If however you are dealing with an inverse time curve, then the incident energy in general INCREASES as the fault current decreases. Some of the very, very mild ANSI trip curves will flip this relationship and the incident energy will DECREASE as fault current decreases but that's not the typical case, especially with every molded or insulated case breaker on the marker. This really only happens with very low time dial settings on very mildly inverse curves in protection relays.

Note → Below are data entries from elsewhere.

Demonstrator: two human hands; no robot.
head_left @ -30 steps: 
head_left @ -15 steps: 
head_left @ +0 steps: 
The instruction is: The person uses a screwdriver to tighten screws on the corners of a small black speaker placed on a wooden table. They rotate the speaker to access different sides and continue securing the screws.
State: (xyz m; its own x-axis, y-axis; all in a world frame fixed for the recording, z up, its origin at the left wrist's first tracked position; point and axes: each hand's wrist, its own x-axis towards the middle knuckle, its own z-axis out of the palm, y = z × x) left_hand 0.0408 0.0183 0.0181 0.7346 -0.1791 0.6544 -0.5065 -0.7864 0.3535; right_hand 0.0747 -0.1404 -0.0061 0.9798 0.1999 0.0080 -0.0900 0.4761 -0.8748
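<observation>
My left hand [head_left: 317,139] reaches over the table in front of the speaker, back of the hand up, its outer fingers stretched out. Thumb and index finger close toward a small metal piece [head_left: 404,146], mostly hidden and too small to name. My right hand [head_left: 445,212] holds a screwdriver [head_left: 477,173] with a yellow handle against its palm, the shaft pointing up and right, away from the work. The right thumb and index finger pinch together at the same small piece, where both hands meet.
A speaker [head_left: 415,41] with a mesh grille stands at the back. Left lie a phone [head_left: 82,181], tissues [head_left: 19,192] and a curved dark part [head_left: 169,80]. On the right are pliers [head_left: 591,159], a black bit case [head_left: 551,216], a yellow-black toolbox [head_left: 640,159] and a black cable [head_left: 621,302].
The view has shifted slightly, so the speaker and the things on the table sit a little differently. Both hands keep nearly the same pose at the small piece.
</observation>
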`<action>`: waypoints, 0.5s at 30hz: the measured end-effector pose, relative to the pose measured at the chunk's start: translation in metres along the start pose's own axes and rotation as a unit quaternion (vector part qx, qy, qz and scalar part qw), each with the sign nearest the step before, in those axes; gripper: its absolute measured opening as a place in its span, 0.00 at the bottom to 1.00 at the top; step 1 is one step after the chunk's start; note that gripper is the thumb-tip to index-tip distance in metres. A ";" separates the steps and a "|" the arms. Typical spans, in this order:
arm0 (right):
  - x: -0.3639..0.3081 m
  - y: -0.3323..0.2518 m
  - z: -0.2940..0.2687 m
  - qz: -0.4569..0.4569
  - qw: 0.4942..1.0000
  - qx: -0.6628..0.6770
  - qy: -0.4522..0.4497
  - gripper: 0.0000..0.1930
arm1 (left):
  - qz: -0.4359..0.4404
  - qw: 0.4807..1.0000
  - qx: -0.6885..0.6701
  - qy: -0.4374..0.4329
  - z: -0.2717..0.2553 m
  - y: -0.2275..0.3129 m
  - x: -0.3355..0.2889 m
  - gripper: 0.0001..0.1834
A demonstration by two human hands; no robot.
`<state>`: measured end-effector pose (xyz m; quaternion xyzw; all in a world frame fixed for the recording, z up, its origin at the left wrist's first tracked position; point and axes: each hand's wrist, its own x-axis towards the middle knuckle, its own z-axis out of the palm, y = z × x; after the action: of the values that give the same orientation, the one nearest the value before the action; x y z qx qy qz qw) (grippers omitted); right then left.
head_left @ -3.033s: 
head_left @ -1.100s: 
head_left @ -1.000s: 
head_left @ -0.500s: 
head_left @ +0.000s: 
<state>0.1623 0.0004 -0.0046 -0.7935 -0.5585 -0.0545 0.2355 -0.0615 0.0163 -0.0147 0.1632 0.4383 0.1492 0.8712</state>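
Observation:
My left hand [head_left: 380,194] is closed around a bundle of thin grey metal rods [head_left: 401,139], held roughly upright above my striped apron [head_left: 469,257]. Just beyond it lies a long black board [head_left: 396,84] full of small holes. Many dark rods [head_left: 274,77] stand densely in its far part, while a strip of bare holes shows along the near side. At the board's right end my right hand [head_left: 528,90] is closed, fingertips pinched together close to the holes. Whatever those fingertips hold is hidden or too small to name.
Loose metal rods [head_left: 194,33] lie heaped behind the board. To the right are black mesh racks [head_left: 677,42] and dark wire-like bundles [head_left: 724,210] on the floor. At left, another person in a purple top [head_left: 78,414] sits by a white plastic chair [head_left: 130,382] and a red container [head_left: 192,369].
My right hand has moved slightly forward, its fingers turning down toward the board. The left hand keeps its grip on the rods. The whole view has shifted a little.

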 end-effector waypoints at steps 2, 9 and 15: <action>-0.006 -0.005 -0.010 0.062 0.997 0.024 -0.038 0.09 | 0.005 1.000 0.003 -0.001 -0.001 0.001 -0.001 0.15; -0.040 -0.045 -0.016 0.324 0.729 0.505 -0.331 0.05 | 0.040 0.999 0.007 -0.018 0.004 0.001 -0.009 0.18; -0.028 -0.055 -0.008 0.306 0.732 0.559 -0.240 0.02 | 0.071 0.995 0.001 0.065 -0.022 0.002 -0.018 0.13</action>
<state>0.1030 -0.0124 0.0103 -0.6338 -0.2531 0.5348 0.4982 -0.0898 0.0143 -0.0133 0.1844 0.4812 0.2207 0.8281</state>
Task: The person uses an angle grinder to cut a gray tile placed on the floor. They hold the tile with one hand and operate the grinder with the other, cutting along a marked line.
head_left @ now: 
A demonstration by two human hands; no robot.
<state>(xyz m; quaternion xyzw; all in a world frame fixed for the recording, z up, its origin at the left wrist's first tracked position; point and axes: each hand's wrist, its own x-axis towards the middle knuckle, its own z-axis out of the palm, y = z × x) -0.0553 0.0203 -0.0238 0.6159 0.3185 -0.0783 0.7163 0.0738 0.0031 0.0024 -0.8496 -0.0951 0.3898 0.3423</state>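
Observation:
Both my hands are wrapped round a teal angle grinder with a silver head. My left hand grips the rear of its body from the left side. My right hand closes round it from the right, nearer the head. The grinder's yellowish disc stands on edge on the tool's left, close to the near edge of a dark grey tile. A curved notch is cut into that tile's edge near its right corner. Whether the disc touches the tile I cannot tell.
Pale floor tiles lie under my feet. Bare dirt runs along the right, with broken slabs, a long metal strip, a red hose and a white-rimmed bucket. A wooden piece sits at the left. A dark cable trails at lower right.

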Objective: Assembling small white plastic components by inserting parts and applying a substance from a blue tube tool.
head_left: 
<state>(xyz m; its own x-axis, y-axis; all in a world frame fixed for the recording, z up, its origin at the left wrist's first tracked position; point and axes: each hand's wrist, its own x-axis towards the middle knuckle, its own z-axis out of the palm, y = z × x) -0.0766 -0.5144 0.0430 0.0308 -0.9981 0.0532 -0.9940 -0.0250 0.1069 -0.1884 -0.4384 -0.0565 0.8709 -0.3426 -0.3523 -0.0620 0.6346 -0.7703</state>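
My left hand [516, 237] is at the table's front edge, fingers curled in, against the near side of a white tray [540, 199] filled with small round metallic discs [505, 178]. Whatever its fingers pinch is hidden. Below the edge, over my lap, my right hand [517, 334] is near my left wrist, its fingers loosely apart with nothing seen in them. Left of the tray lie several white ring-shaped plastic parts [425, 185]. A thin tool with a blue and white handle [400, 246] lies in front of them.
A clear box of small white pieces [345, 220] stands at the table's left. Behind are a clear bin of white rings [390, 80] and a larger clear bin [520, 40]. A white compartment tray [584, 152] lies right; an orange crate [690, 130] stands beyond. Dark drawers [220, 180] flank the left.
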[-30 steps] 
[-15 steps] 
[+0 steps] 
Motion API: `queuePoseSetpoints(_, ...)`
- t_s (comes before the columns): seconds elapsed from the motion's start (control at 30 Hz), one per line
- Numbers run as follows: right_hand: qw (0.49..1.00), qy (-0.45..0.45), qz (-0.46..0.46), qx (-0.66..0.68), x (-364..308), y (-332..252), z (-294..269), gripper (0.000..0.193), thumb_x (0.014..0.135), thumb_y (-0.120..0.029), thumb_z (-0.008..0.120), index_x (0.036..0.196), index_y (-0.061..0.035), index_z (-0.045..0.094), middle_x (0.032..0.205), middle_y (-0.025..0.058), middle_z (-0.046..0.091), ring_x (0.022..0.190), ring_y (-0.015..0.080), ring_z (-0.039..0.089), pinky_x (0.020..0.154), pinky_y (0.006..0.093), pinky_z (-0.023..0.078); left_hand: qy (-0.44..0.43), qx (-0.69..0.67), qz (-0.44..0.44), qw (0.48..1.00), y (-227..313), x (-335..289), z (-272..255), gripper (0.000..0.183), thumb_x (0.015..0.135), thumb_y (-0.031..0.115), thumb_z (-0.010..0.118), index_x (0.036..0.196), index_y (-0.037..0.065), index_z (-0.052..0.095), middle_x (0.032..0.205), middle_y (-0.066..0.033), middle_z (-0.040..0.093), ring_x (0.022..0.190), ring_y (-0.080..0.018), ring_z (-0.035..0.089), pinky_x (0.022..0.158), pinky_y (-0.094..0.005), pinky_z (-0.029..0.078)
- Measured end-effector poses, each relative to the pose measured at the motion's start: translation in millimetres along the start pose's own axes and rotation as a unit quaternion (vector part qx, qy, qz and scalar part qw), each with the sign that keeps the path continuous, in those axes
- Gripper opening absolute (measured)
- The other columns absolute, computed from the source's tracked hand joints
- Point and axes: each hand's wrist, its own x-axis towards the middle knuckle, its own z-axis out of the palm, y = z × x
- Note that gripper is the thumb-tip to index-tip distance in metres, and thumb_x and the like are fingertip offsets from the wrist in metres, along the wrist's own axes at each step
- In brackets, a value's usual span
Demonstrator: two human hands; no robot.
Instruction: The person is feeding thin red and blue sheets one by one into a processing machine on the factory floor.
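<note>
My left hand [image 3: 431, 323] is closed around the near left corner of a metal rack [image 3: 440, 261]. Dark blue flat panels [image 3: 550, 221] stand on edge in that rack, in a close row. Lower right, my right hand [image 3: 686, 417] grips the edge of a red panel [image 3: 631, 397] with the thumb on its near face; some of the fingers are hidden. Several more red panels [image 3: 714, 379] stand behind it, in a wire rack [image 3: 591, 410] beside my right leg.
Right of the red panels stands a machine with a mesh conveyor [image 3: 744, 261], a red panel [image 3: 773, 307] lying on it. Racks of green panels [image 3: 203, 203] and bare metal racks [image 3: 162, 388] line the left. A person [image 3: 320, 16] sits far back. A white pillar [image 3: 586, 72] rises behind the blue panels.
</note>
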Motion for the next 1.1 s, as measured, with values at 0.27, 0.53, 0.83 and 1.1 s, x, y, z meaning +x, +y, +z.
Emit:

This causes a very interesting pattern to develop when you think about it. Every time we go through a transformer, everything kind of "resets" and we have to pay attention to the incident energy downstream of the transformer up to the first breaker. This breaker then sets up a "zone" downstream of it where for all practical purposes the incident energy is either fixed (and low) for a long distance if we are in the instantaneous trip "zone" or gradually increasing if we are in the inverse time zone, until we hit either another breaker (which MAY change this) or the 2 second rule which means after that point unless we hit a transformer, incident energy is fixed from that point outward. These various "zones" are predictable in terms of their location and if we also consider that we're not issuing PPE with a continuous rating but rather discrete PPE "levels" (which probably don't match the ones used in the 70E tables), this also makes the "zones" even more discrete...we only care when we change PPE "levels".

Once you recognize this, we really only have to look at say an infinite bus, a transformer, a long length of cable (pick something reasonable such as 1,000 feet), and the most inductive load that the breaker can handle (typically a motor load) without causing nuisance tripping (look closely at the TCC). You can actually calculate this without the transformer and only the breaker details but I'm describing something practical you can do in SKM/ETAP/Easypower. Now the boundaries we have to be concerned with are the instantaneous/short term transition, the short term/long term transition, and the long term/2 second rule transition. Whatever these fault currents are determines the various extremes that are possible in terms of incident energy from the circuit breaker and if we look at the maximum of each of these "points", these are the true MAXIMUM incident energy values that would ever be possible through a given breaker, regardless of what the upstream feed is. Or you can resolve these other ways such as by picking large steel conduit lengths and using a rule such as "less than 1,000 feet of conduit"...whatever you use to set boundaries. And if you also look at maximums across different breaker sizes, manufacturers, etc., you can develop a rule for say 50 A molded case breakers (generic) with any load and up to 1,000 feet of cable. Then you can quickly ignore modelling huge parts of the plant.

This is actually done in utilities. With hundreds of miles of overhead lines, it is physically impractical/impossible to model every single transformer or pole in the system. Utilities don't even try this...they have maps of their service area marked out in various PPE "zones" so that say within 1 mile of a particular substation is one PPE category but it is a different one for miles 2-10 and another rating for anything over 10 miles away.

I was working towards some of the same kind of thing for a mine. They had about 150 substations that are basically constantly moving (every substation moves roughly every 6 months) in the mine area as the mine moved at roughly 25 acres per month. And that's the slow stuff..at the active face the equipment moved about every 3-4 days. Keeping/updating arc flash models in this environment is a joke. So it's simply not possible to model in the same way as recommended in say IEEE 1584.1. Instead you have to model general regions, zones, areas, and equipment types, making everything discrete according to PPE levels.